遺伝性がんの変異を子どもに引き継がせるか、否か

 遺伝性がんの変異を持っていることが、その人の結婚や生活に如何なる影響を与えるのか。これは個人によって考え方が違って当然だ。リアリティーを持ってというのは難しいかもしれないが、いちど考えてみられてはどうだろう。少なくとも、遺伝子検査を受けるつもりの人は、その前にこういったことを考えておく必要がある。

 PGT-M(Preimplantation Genetic Testing for Monogenic disorders or single gene deletions:単一遺伝子疾患に対する着床前診断)という聞き慣れない検査についてが、第三章「遺伝性がんでも子どもが欲しい。『着床前遺伝学検査』という選択肢」である。子どもが欲しい、より正しくは、自分が有する遺伝子変異を持たない子どもが欲しい。そんな時、体外での人工授精によって得られた初期胚を、当該変異-HBOCの場合は当然BRCA遺伝子の変異-を持たないことを確認して着床させることができるようになっている。

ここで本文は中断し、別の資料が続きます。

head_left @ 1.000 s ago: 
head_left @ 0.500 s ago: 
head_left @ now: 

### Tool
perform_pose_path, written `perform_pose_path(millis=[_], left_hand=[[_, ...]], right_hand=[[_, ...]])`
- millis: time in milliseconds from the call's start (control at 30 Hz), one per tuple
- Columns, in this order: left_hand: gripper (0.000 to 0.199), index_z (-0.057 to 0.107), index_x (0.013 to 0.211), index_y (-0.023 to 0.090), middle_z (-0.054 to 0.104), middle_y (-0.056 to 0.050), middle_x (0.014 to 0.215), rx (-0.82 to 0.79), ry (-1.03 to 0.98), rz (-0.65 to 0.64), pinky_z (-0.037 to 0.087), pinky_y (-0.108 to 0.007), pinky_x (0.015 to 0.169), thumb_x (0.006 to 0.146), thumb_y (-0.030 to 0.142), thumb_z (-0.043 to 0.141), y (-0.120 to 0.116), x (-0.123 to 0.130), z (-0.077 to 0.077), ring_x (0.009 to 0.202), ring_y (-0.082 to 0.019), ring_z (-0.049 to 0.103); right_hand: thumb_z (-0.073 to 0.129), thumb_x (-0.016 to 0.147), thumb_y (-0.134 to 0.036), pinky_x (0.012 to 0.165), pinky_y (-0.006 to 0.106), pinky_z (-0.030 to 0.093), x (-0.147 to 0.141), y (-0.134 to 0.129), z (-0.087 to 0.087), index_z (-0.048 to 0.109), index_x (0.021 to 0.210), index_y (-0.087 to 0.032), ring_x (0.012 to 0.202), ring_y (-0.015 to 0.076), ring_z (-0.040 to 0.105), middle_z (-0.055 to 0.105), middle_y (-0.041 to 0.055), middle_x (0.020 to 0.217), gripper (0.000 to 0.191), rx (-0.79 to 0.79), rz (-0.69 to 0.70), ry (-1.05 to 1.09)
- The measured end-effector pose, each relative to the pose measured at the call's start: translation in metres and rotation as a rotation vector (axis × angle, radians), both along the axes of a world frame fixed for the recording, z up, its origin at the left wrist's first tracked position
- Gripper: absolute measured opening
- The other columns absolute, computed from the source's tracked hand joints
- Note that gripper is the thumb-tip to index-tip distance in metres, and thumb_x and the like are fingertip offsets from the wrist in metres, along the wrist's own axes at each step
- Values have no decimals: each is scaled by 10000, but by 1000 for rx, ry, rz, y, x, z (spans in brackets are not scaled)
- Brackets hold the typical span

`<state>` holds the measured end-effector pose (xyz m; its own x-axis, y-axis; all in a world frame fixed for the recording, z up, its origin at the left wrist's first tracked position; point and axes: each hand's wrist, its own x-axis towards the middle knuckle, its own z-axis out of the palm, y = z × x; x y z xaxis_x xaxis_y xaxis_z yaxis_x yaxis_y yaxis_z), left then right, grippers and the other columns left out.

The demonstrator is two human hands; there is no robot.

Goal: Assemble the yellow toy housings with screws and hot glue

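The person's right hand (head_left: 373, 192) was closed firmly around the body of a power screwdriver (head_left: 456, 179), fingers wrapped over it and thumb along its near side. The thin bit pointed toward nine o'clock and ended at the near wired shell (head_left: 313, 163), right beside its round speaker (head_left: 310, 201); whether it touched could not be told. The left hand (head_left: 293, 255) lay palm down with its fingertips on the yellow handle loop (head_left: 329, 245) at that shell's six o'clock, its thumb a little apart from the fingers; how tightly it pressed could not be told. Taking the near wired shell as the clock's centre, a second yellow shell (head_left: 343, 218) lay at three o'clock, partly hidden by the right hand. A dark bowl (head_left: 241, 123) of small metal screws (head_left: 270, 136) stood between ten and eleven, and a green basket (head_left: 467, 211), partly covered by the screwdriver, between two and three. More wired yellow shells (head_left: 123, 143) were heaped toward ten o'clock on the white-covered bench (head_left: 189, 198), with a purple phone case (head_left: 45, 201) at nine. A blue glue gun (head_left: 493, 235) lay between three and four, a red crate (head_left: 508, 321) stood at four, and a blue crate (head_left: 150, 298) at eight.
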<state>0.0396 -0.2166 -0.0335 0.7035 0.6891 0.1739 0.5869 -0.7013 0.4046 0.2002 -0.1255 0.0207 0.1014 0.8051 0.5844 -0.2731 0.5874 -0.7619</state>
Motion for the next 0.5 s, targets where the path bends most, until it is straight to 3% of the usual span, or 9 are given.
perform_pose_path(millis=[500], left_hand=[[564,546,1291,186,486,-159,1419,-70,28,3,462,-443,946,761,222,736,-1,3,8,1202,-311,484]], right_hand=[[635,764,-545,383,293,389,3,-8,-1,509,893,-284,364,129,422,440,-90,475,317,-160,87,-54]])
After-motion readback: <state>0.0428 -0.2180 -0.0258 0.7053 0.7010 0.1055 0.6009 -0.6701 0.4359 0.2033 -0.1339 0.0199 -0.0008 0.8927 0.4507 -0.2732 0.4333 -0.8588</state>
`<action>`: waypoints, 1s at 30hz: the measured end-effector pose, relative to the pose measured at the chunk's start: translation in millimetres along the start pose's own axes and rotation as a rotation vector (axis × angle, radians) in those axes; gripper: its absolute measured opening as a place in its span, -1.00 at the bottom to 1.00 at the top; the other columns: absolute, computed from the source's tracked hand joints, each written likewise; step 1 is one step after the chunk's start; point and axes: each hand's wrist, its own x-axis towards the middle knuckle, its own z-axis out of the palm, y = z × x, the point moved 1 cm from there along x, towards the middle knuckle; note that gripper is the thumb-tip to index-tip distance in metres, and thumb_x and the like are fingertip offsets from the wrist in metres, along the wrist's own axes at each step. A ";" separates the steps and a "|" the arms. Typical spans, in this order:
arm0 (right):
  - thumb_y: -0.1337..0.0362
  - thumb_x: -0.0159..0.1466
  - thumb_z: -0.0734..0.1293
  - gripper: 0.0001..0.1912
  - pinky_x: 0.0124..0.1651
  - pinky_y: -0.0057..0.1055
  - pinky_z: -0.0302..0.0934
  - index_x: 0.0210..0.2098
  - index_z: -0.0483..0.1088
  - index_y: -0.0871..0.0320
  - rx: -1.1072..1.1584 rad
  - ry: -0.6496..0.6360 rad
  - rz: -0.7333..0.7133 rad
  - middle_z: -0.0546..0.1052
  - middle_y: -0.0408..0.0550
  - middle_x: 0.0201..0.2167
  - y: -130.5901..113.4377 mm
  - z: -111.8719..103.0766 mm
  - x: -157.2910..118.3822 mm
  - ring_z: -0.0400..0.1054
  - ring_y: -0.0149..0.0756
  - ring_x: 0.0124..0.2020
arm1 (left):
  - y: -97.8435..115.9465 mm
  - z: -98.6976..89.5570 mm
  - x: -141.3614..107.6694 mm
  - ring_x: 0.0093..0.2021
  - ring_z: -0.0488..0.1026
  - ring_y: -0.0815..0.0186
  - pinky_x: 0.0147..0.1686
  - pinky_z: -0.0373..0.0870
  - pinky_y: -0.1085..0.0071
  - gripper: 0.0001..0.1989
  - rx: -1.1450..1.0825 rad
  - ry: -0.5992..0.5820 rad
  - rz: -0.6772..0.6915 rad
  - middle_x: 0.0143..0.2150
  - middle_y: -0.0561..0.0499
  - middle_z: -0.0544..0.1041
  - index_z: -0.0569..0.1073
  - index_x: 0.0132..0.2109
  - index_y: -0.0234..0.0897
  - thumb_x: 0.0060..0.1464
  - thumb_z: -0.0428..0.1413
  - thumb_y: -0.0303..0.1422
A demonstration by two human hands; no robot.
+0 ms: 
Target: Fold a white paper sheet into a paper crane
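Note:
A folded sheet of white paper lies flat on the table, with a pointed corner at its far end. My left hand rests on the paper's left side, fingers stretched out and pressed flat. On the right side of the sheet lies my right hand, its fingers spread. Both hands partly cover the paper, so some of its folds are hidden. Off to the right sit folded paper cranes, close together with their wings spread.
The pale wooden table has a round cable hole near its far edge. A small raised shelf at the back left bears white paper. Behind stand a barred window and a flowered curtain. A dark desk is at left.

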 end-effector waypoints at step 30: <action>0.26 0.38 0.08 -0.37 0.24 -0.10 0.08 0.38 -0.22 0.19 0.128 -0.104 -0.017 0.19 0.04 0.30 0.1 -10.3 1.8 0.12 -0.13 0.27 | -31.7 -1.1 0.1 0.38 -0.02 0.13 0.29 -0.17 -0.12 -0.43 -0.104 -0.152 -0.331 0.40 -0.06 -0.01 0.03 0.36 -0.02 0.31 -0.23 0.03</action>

 日本では倫理的な観点からPGT-Mのハードルは非常に高い。日本産科婦人科学会にPGT-Mの申請をすることは可能だが、時間、資金、労力がかかりすぎる。もうひとつの方法は「生殖ツーリズム」を利用することである。日本でおこなうのが難しい生殖医療を外国でおこなうのが生殖ツーリズムで、代理出産などがそれにあたる。

 著者は考え抜いた末に生殖ツーリズムを利用されるだが、そのメリット・デメリット、HBOC以外の遺伝性がんの場合はどうか、「わたしが着床前診断をしないで済む状況」の考察、さらには「『混合診療の禁止』という日本の罠」にまで話は進む。「現状の制度に不満を抱く当事者として何ができるか」という立場から書かれた内容は非常に説得力のあるものだ。